[What you have to do]: The lines below from the one with "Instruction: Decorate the" up to and including the one with "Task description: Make" are what you should set down, exactly and without pictures.

[Material provided]:
+ + + + + + +
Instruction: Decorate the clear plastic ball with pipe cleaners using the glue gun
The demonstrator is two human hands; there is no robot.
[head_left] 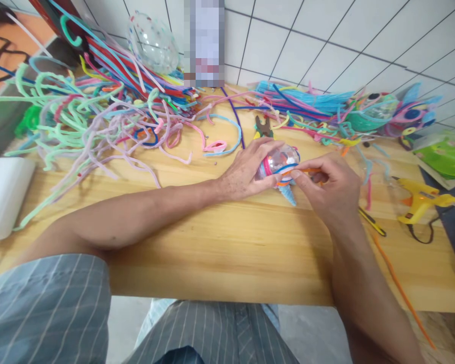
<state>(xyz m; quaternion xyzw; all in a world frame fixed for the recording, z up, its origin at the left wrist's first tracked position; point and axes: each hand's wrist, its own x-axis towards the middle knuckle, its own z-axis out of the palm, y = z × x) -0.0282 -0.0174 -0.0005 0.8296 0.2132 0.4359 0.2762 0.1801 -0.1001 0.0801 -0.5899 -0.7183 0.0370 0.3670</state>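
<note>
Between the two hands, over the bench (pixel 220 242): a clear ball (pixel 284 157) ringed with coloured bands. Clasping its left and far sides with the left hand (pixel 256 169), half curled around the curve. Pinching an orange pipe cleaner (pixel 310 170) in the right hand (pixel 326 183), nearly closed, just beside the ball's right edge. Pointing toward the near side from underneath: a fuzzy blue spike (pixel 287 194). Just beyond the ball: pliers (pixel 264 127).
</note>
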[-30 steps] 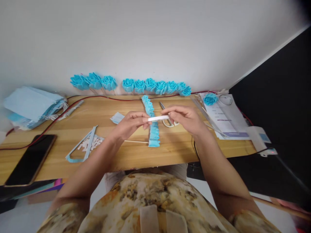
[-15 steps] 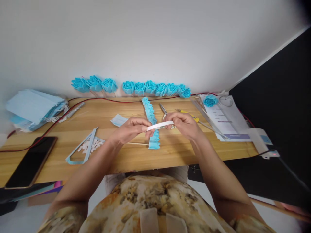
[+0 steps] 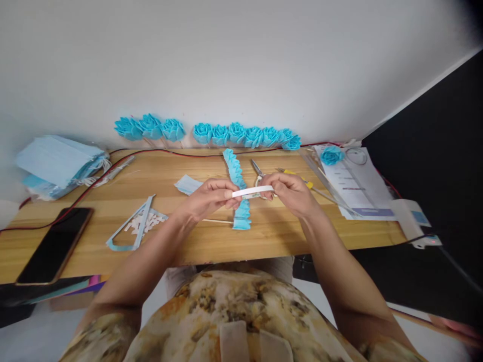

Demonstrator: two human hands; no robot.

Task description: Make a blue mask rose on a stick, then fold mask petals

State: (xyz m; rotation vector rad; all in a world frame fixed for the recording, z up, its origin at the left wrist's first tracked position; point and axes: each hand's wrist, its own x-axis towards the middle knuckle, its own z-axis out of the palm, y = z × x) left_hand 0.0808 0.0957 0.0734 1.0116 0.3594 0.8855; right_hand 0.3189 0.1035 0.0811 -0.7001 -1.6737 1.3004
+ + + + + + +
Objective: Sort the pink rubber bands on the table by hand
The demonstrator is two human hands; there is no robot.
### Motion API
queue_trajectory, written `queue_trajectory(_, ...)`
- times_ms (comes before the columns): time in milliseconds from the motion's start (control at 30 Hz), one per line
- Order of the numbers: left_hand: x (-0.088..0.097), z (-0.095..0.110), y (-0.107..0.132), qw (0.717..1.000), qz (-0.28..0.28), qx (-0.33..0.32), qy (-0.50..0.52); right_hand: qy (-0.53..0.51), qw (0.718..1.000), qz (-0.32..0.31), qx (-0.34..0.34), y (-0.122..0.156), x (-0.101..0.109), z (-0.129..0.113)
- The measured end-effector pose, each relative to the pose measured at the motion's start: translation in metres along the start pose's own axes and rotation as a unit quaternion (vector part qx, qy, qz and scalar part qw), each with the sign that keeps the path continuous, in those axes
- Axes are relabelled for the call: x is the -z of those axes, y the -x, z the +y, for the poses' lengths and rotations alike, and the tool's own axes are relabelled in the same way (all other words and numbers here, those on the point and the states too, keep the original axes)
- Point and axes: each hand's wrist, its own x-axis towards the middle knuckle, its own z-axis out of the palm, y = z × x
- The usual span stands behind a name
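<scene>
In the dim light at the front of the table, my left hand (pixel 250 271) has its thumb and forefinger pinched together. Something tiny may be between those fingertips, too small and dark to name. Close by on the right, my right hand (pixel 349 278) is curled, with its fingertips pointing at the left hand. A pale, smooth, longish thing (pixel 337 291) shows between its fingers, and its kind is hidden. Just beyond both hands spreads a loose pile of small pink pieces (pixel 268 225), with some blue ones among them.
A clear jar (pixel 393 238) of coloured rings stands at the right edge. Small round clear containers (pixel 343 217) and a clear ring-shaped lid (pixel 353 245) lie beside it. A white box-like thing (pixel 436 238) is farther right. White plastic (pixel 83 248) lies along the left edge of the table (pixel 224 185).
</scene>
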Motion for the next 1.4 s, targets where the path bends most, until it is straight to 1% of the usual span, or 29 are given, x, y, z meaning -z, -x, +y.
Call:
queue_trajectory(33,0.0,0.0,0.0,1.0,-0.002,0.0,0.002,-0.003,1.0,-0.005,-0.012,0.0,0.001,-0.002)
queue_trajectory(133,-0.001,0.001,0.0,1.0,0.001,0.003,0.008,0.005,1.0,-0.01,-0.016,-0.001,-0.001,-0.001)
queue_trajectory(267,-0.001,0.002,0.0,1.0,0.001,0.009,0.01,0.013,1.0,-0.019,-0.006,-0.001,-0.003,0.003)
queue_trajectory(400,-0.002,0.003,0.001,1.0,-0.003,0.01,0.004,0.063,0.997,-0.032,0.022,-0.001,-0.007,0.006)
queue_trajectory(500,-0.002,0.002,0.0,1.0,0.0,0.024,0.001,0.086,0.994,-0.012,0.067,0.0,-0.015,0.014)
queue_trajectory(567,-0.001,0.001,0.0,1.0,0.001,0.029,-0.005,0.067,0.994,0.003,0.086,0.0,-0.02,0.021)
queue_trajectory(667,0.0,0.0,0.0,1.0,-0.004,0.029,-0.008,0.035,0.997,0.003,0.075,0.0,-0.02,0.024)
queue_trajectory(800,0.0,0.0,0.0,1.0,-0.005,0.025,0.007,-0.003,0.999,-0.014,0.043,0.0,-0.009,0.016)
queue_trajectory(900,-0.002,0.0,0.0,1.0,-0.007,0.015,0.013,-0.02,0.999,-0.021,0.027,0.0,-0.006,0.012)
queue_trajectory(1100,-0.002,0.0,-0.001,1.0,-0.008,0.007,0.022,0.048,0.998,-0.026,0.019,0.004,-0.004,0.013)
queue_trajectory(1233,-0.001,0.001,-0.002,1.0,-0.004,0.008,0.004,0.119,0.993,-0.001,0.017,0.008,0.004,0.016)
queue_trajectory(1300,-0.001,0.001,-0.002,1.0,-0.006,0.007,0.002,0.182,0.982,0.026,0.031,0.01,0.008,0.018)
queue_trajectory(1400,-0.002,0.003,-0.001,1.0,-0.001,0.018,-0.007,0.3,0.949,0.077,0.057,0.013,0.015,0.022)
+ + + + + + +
[Result of the exercise]:
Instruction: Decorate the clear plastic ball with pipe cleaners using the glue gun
The demonstrator is two human hands; there is no robot.
[head_left] 
<state>(xyz m; quaternion xyzw; all in a world frame fixed for the recording, z up, its origin at the left wrist's first tracked position; point and axes: each hand's wrist, its own x-axis towards the middle knuckle, its own z-axis out of the palm, y = z × x) -0.0282 -0.0174 -0.0005 0.8296 0.2132 0.4359 0.2762 0.1801 -0.1001 0.0801 -0.5899 -0.7183 0.0370 0.3670</state>
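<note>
Between the two hands, over the bench (pixel 220 242): a clear ball (pixel 284 157) ringed with coloured bands. Clasping its left and far sides with the left hand (pixel 256 169), half curled around the curve. Pinching an orange pipe cleaner (pixel 310 170) in the right hand (pixel 326 183), nearly closed, just beside the ball's right edge. Pointing toward the near side from underneath: a fuzzy blue spike (pixel 287 194). Just beyond the ball: pliers (pixel 264 127).
</note>
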[-30 steps] 
[-15 steps] 
[+0 steps] 

Demonstrator: two human hands; no robot.

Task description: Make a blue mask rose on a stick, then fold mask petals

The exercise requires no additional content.